Exercise requirements - All of the data that follows is to be written out exactly, with images excluded.

Collected material -
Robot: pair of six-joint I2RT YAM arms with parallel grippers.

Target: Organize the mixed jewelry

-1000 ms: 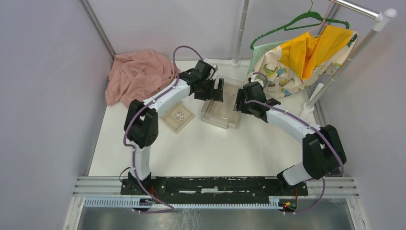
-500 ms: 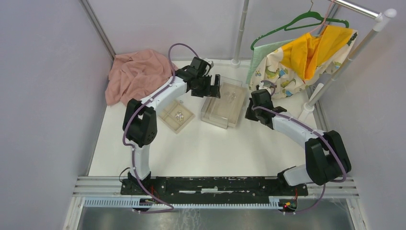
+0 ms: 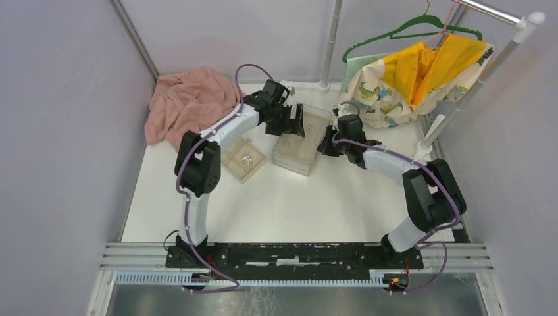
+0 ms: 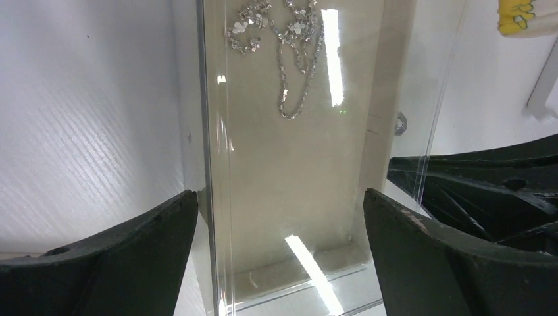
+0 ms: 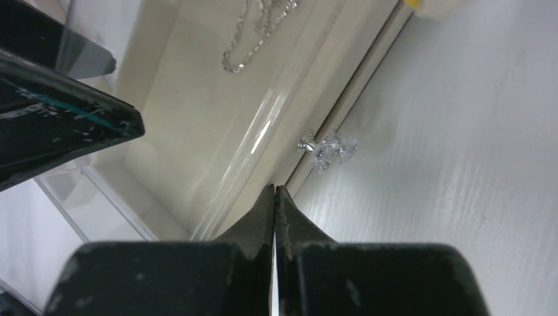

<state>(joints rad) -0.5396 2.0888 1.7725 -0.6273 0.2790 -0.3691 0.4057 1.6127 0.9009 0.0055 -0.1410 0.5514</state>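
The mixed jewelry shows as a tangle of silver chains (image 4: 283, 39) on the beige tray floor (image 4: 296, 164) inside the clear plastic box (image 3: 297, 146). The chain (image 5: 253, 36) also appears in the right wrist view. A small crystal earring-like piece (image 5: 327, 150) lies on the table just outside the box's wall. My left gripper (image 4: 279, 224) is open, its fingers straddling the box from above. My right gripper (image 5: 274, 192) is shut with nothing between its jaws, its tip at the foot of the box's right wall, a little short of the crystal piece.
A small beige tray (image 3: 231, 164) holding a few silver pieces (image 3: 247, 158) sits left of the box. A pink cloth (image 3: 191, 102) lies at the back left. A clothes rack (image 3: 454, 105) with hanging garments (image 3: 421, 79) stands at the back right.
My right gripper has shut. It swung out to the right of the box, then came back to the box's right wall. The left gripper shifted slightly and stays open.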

Exercise response -
Robot: pair of six-joint I2RT YAM arms with parallel grippers.

Target: Organize the mixed jewelry

-1000 ms: 
-500 ms: 
+0 ms: 
+0 ms: 
+0 ms: 

<state>(joints rad) -0.5396 2.0888 1.7725 -0.6273 0.2790 -0.3691 0.4057 1.6127 0.9009 0.0055 -0.1410 0.5514</state>
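The mixed jewelry shows as a tangle of silver chains (image 4: 283, 39) on the beige tray floor (image 4: 296, 164) inside the clear plastic box (image 3: 297, 146). The chain (image 5: 253, 36) also appears in the right wrist view. A small crystal earring-like piece (image 5: 327, 150) lies on the table just outside the box's wall. My left gripper (image 4: 279, 224) is open, its fingers straddling the box from above. My right gripper (image 5: 274, 192) is shut with nothing between its jaws, its tip at the foot of the box's right wall, a little short of the crystal piece.
A small beige tray (image 3: 231, 164) holding a few silver pieces (image 3: 247, 158) sits left of the box. A pink cloth (image 3: 191, 102) lies at the back left. A clothes rack (image 3: 454, 105) with hanging garments (image 3: 421, 79) stands at the back right.
My right gripper has shut. It swung out to the right of the box, then came back to the box's right wall. The left gripper shifted slightly and stays open.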

No more output will be produced.